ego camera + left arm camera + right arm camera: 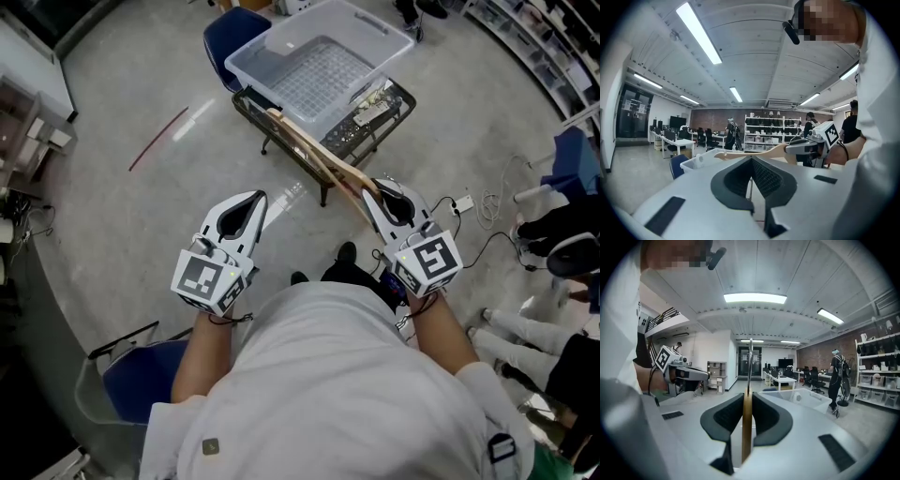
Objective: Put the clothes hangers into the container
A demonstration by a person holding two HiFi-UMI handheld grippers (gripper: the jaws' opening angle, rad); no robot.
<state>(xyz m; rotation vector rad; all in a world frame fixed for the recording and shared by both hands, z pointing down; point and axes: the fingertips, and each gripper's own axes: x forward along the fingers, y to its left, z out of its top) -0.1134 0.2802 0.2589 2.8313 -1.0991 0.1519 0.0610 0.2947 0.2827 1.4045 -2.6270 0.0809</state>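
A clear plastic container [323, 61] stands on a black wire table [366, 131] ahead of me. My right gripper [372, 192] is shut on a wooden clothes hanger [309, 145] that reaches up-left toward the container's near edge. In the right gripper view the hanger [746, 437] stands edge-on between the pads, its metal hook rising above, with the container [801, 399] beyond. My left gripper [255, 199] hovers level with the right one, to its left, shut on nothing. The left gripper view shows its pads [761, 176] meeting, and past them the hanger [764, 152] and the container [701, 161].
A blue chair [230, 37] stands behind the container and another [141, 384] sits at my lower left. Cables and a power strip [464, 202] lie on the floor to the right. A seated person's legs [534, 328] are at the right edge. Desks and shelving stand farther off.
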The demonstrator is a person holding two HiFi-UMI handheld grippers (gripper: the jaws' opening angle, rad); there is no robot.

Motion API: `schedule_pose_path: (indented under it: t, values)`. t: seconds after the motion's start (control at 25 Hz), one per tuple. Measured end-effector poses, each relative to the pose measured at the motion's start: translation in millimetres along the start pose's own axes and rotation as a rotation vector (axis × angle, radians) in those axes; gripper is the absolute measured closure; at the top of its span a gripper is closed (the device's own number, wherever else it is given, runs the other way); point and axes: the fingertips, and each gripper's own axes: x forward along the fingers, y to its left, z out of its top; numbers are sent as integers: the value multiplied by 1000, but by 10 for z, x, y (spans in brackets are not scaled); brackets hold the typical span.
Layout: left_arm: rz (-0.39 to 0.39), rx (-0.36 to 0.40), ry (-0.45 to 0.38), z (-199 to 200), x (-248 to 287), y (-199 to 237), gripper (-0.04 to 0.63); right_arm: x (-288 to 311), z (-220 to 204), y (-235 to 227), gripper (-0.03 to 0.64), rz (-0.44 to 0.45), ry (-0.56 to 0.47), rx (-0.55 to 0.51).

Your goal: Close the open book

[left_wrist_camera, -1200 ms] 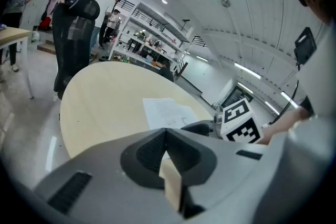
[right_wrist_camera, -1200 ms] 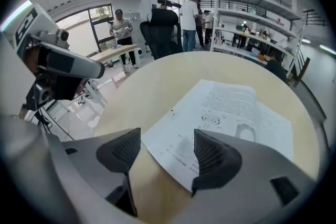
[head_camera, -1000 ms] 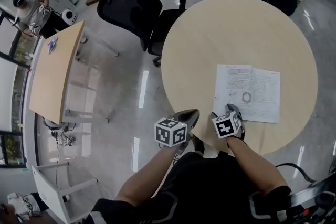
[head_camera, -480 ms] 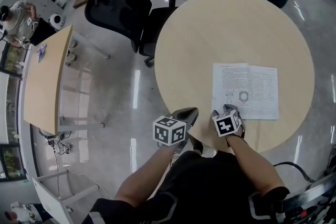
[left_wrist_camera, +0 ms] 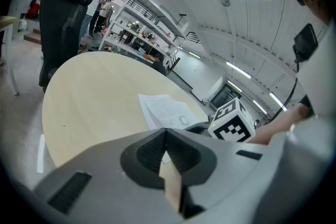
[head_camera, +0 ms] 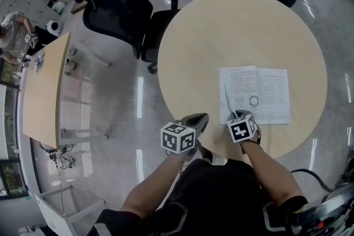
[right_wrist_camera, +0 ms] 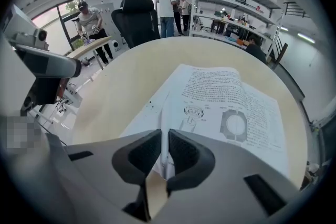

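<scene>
The open book (head_camera: 255, 95) lies on the near right part of the round table (head_camera: 221, 30), white pages of print and diagrams facing up, its left leaf (right_wrist_camera: 164, 113) standing on edge. The right gripper (right_wrist_camera: 165, 136) has just been closing and pinches that leaf, plain only in its own view. The left gripper (left_wrist_camera: 165, 131) hangs beside it, jaws together on nothing
</scene>
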Motion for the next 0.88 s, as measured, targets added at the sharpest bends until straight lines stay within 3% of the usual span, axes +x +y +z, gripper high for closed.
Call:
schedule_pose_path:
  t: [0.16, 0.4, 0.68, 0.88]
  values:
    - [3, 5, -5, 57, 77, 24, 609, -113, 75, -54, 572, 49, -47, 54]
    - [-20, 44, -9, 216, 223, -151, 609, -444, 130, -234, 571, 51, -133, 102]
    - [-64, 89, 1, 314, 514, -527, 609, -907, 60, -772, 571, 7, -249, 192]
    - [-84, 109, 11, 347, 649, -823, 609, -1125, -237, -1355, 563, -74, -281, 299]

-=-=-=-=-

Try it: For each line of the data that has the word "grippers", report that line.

Expected answer:
A demonstration by a person holding two HiFi-UMI handheld grippers (gripper: the jaws' opening angle, rad); no robot.
The demonstrator is a person holding two HiFi-UMI handheld grippers (gripper: the jaws' opening angle, rad); there is no robot.

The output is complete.